The speed of the electrical signal is equal to the speed of light. There is nothing faster than this. In a second the electric signal passes 299 792 458 meters! It is almost like from Earth to the Moon. It would seem - where does our little tracks? Let's take a look at the levels of any data bus.
Fig. 1. SPI bus signal levels
In the diagram, the period of one cycle of the clock signal is indicated by the letter T. Let's calculate its length if the bus speed (and the clock signal frequency in this case) = 1 MHz.
299,792,458 m / 1,000,000 times = 299.79 meters.
There is nothing to worry about yet. Now imagine that the bus frequency = 2GHz. Then the length of the period of one clock cycle is 15 cm. For clarity, we give an example of this: we split the board and the clock track length was 4 cm, and the track length was 20 cm. This means that when the first clock cycle ends at the end of the clock track , the signal on the data track will be on the way.
Fig. 2. The passage of signals along the tracks
In this example, in the first bit, we sent 1. The clock track worked a cycle and the second bit began. At the same time, the unit has not reached the data track. If the data is recognized at the rising edge (that is, when the clock transitions from 0 to 1), then the second bit is also obtained = 0, since 1 from the first bit has not yet reached and at the end of track 0. We only see our 1 in third bit! If the data is recognized at the falling edge of the clock signal, then we will see in the second bit the one from the first bit.
Hence the conclusions:
- to identify data at the rising edge of a clock signal, the data track must be the same length or shorter than a maximum of half a cycle of the clock signal.

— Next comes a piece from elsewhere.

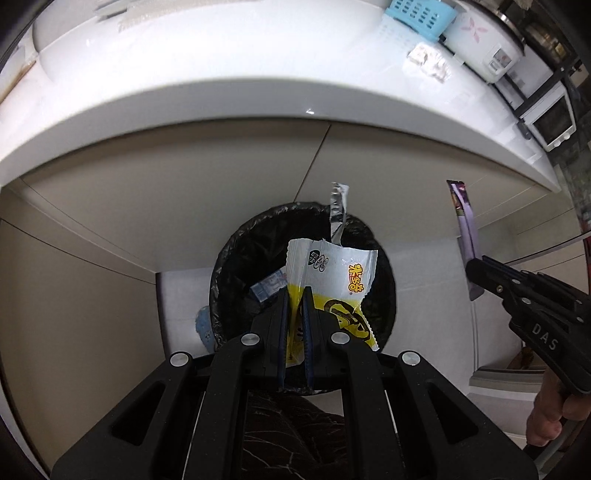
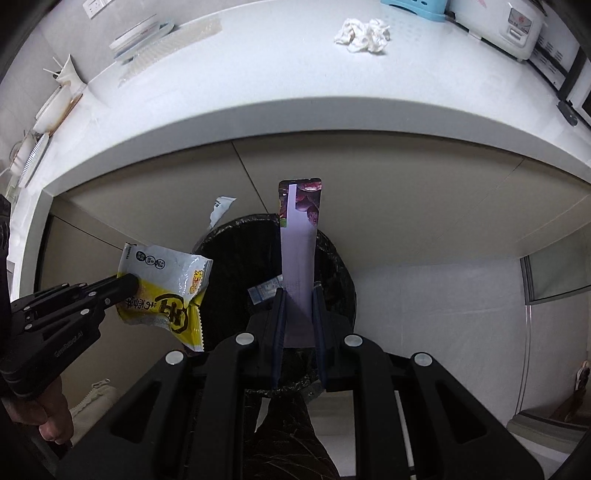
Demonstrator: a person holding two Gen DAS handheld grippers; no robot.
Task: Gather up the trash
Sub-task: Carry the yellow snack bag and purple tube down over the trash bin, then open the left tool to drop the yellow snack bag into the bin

- in order to identify data with a falling edge of a clock signal, the data track must be the same length or longer than a maximum of half a cycle of a clock signal.
The admission in the half-period is conditionally taken, since it still needs to take into account the speed of the receiving chip. That is, the tolerance is less.
Tolerance (either upper or lower) = 299 792 458 / (2 * Tact_signal frequency) - 299 792 458 / speed_switching_port_ receiver_.
If the path is located between two continuous conductive layers, then the resulting tolerance must be halved (for PCB).
Sometimes the specifications clearly indicate the tolerance for difference in track length.